Line by line, transcribe the data below exactly and pass over the images.

[Data]

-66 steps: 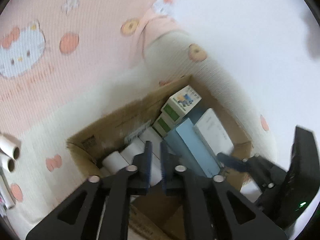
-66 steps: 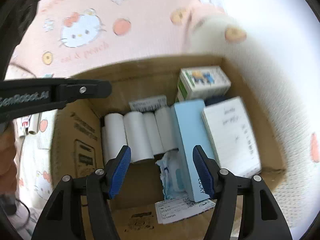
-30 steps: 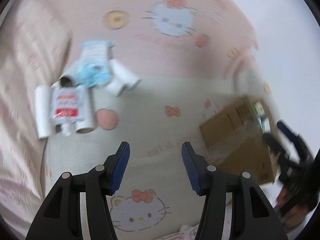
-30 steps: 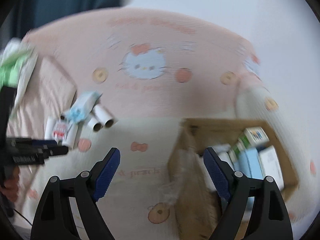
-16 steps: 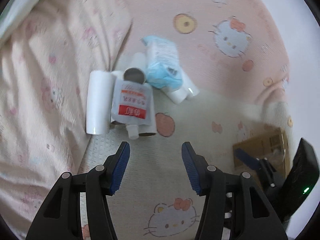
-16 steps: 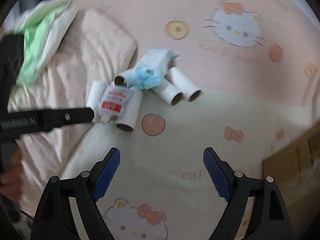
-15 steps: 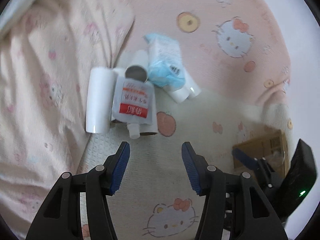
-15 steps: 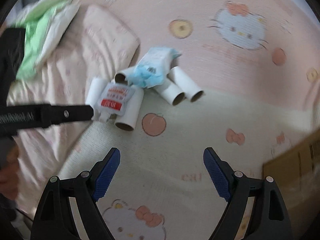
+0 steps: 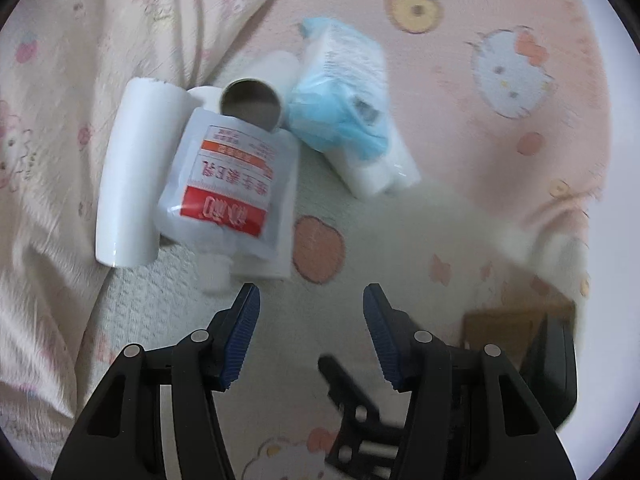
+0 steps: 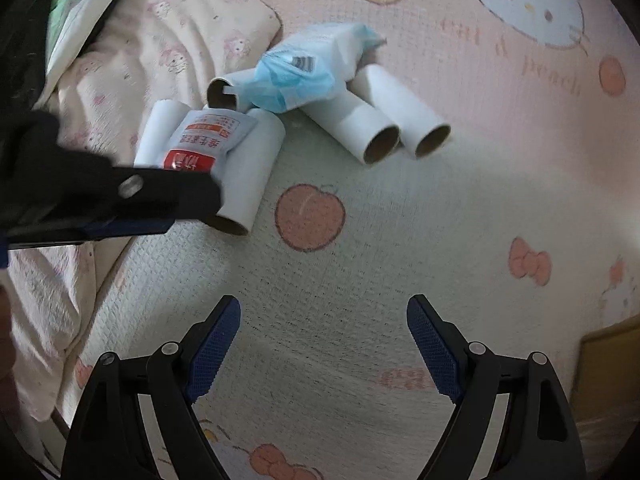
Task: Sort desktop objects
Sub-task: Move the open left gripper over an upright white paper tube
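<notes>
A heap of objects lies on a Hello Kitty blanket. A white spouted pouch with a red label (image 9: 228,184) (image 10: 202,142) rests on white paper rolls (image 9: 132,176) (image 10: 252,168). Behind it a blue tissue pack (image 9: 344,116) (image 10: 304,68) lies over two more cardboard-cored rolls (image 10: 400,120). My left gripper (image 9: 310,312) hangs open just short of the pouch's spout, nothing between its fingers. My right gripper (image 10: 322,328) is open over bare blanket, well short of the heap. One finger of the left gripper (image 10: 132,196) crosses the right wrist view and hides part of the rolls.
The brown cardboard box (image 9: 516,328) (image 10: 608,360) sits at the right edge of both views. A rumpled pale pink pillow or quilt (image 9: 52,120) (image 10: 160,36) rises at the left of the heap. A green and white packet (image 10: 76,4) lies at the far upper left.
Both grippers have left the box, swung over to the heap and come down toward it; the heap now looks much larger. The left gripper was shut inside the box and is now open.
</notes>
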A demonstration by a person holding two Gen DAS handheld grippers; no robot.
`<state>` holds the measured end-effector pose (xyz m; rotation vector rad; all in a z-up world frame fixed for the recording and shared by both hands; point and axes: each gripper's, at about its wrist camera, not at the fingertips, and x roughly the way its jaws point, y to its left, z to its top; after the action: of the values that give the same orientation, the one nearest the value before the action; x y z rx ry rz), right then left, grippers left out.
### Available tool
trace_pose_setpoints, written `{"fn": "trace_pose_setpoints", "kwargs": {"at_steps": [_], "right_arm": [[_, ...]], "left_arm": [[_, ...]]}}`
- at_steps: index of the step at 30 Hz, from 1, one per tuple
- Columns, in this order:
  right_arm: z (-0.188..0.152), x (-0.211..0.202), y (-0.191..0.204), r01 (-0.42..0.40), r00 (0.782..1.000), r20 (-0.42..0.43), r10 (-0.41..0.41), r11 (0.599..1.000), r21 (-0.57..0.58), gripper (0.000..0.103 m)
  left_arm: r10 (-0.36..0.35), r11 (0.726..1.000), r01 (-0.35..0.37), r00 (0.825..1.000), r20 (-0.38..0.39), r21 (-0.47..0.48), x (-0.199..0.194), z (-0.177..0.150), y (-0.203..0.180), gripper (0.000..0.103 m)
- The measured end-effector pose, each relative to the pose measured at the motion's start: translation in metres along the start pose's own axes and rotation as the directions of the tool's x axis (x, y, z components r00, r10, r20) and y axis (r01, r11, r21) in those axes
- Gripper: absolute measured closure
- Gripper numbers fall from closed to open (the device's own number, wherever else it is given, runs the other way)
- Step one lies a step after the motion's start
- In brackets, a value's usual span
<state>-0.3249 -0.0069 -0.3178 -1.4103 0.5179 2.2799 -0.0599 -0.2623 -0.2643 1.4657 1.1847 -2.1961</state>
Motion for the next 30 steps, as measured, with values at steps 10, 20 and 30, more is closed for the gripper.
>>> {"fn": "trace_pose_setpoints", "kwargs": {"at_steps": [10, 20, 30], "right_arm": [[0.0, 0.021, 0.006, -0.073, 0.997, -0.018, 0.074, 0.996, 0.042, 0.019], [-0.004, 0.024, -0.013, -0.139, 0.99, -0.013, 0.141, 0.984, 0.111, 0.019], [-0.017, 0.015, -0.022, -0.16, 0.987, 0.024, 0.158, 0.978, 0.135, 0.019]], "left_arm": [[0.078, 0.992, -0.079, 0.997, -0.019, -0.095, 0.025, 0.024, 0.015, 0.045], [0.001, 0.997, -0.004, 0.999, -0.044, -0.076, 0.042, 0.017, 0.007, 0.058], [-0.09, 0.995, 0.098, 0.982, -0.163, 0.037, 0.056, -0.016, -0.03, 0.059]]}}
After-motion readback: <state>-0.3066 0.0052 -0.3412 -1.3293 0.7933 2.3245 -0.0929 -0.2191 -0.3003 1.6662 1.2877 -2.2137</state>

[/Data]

> _Exercise response_
-66 steps: 
-66 steps: 
-30 steps: 
-30 steps: 
-16 steps: 
-16 steps: 
-15 steps: 
-15 steps: 
+0 steps: 
+0 steps: 
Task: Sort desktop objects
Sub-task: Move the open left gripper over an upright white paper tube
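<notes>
A heap of objects lies on a Hello Kitty blanket. A white spouted pouch with a red label (image 9: 228,184) (image 10: 202,142) rests on white paper rolls (image 9: 132,176) (image 10: 252,168). Behind it a blue tissue pack (image 9: 344,116) (image 10: 304,68) lies over two more cardboard-cored rolls (image 10: 400,120). My left gripper (image 9: 310,312) hangs open just short of the pouch's spout, nothing between its fingers. My right gripper (image 10: 322,328) is open over bare blanket, well short of the heap. One finger of the left gripper (image 10: 132,196) crosses the right wrist view and hides part of the rolls.
The brown cardboard box (image 9: 516,328) (image 10: 608,360) sits at the right edge of both views. A rumpled pale pink pillow or quilt (image 9: 52,120) (image 10: 160,36) rises at the left of the heap. A green and white packet (image 10: 76,4) lies at the far upper left.
Both grippers have left the box, swung over to the heap and come down toward it; the heap now looks much larger. The left gripper was shut inside the box and is now open.
</notes>
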A demonstration by a person holding two Gen DAS handheld grippers; no robot.
`<state>` holds the measured end-effector pose (xyz m; rotation vector rad; all in a z-up world frame fixed for the recording and shared by both hands; point and axes: each gripper's, at about its wrist camera, not at the fingertips, and x roughly the way its jaws point, y to its left, z to its top; after the action: of the values that give the same orientation, the one nearest the value before the action; x y z rx ry rz), right then left, grippers left out.
### Available tool
trace_pose_setpoints, written `{"fn": "trace_pose_setpoints", "kwargs": {"at_steps": [_], "right_arm": [[_, ...]], "left_arm": [[_, ...]]}}`
- at_steps: index of the step at 30 Hz, from 1, one per tuple
- Columns, in this order:
  right_arm: z (-0.188..0.152), x (-0.211..0.202), y (-0.191..0.204), r01 (-0.42..0.40), r00 (0.782..1.000), r20 (-0.42..0.43), r10 (-0.41..0.41), r11 (0.599..1.000), r21 (-0.57..0.58), gripper (0.000..0.103 m)
  left_arm: r10 (-0.36..0.35), r11 (0.726..1.000), r01 (-0.35..0.37), r00 (0.825..1.000), r20 (-0.38..0.39), r21 (-0.47..0.48), x (-0.199..0.194), z (-0.177..0.150), y (-0.203..0.180), gripper (0.000..0.103 m)
- The measured end-effector pose, each relative to the pose measured at the motion's start: translation in metres along the start pose's own axes and rotation as the directions of the tool's x axis (x, y, z components r00, r10, r20) and y axis (r01, r11, r21) in those axes
- Gripper: absolute measured closure
- Gripper numbers fall from closed to open (the device's own number, wherever else it is given, runs the other way)
- Step one lies a step after the motion's start
- In brackets, a value's usual span
<state>-0.3249 -0.0069 -0.3178 -1.4103 0.5179 2.2799 -0.0599 -0.2623 -0.2643 1.4657 1.1847 -2.1961</state>
Motion for the next 30 steps, as measured, with values at steps 10, 20 and 30, more is closed for the gripper.
>>> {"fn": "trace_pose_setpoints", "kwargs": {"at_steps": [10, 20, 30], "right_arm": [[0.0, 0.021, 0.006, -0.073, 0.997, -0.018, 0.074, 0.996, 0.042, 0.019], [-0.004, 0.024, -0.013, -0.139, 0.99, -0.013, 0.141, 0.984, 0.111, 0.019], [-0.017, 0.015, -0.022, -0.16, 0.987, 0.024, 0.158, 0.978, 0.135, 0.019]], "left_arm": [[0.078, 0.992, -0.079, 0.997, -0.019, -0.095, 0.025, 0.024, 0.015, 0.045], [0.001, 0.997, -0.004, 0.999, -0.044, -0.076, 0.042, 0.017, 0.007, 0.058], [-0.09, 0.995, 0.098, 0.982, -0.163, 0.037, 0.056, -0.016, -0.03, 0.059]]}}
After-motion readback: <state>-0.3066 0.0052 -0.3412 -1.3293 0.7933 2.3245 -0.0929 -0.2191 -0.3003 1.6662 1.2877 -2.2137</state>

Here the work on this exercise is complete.